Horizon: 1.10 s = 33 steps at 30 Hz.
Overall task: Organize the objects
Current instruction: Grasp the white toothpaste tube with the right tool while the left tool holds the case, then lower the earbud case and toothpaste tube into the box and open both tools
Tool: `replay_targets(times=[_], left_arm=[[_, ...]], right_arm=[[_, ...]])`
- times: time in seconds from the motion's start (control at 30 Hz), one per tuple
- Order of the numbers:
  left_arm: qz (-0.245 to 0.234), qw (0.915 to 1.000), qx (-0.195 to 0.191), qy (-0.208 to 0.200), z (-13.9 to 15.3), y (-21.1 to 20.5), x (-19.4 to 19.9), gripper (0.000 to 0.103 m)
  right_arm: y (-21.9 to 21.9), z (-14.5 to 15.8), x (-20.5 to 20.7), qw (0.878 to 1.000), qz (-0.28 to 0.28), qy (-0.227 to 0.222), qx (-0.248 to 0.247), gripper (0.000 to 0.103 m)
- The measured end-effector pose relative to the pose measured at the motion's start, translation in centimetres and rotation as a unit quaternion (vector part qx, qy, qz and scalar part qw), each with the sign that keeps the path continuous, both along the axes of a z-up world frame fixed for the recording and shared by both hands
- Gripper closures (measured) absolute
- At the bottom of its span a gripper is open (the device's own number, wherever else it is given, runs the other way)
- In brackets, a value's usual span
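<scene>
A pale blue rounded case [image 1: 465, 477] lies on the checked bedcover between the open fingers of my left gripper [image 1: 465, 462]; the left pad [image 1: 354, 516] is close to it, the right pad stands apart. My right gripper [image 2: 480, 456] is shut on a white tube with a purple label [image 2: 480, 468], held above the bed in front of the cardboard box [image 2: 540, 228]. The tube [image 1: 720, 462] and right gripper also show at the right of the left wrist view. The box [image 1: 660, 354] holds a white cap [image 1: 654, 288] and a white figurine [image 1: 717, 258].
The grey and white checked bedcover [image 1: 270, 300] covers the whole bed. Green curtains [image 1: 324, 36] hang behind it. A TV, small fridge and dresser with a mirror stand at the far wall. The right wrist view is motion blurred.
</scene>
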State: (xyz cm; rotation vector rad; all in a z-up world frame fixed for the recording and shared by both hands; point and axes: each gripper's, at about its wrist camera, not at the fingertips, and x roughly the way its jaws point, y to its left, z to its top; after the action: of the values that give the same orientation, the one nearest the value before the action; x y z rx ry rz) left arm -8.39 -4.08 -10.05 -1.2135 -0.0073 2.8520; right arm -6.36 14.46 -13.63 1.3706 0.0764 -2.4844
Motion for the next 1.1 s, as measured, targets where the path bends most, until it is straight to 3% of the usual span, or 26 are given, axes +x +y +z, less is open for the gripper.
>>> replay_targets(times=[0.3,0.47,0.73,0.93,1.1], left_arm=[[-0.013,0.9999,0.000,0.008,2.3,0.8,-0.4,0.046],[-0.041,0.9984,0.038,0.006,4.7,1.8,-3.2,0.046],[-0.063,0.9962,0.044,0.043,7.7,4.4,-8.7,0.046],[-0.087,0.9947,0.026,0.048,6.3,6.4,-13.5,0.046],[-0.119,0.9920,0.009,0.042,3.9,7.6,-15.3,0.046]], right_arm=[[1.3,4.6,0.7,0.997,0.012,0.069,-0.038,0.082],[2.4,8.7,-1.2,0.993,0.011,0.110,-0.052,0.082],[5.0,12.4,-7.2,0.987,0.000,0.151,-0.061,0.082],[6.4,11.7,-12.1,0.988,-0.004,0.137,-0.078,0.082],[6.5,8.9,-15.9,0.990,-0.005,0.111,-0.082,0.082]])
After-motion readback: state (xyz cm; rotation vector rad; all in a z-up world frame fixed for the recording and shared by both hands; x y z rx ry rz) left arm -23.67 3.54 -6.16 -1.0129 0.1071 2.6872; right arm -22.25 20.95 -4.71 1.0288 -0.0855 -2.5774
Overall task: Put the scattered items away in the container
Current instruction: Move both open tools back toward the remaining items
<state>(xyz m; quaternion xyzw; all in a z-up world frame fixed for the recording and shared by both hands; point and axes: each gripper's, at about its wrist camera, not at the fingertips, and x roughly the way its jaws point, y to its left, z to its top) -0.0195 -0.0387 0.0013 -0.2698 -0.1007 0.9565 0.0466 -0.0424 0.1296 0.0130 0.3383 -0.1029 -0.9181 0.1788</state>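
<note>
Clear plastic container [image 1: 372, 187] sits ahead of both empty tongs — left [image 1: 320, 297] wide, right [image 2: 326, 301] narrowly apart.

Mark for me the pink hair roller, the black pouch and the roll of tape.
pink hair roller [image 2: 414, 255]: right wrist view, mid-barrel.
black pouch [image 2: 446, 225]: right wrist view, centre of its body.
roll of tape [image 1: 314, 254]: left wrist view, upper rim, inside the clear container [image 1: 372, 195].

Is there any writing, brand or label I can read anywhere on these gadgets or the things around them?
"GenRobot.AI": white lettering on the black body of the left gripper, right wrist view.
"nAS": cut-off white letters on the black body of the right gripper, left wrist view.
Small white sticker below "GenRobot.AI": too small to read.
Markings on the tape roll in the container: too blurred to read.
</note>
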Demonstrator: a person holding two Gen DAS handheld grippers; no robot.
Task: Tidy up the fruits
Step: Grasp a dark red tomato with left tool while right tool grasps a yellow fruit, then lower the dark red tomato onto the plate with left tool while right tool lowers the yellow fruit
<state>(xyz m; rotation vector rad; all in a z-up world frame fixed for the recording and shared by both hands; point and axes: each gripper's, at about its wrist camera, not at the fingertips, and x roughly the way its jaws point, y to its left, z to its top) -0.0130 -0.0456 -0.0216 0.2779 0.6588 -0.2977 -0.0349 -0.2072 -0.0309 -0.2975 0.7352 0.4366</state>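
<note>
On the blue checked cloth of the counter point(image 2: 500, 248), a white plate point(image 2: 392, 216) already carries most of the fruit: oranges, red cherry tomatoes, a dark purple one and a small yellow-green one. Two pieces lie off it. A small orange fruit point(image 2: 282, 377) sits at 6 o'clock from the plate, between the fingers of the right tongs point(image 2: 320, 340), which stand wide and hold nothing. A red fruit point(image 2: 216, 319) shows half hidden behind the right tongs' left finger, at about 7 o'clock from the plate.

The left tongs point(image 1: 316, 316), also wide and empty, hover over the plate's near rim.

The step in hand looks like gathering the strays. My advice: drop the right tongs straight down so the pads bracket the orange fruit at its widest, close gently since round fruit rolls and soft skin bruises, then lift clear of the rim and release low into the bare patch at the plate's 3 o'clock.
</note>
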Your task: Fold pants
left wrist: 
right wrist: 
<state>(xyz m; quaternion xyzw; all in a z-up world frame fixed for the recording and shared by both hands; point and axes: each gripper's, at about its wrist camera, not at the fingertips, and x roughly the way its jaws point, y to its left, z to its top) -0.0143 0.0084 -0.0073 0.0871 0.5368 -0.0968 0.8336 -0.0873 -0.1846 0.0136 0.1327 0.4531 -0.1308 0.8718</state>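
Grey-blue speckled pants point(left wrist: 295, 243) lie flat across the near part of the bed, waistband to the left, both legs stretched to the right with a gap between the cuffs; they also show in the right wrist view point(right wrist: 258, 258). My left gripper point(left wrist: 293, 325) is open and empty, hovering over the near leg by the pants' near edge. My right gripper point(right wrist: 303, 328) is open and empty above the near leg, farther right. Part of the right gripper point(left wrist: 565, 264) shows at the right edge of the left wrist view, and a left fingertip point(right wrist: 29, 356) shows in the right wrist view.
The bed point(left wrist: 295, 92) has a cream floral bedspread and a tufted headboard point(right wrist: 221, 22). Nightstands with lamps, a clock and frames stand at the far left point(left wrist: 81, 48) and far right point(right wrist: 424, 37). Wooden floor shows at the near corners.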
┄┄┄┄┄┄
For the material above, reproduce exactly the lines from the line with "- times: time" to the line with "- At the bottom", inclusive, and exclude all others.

* **Task solution**:
- times: time in seconds from the motion's start (control at 30 Hz), one per tuple
- Order of the numbers:
  left_arm: qz (-0.245 to 0.234), qw (0.915 to 1.000), qx (-0.195 to 0.191), qy (-0.208 to 0.200), z (-13.9 to 15.3), y (-21.1 to 20.5), x (-19.4 to 19.9), gripper (0.000 to 0.103 m)
  right_arm: y (-21.9 to 21.9), z (-14.5 to 15.8), x (-20.5 to 20.7), qw (0.878 to 1.000), qz (-0.28 to 0.28), qy (-0.227 to 0.222), qx (-0.248 to 0.247), gripper (0.000 to 0.103 m)
- The measured end-effector pose relative to the pose measured at the motion's start, translation in centimetres and rotation as a unit quaternion (vector part qx, qy, qz and scalar part qw), each with the sign that keeps the path continuous, both along the axes of a z-up world frame fixed for the recording and shared by both hands
- Gripper closures (measured) absolute
- At the bottom of its span a gripper is open (the device's own number, wherever else it is given, runs the other way)

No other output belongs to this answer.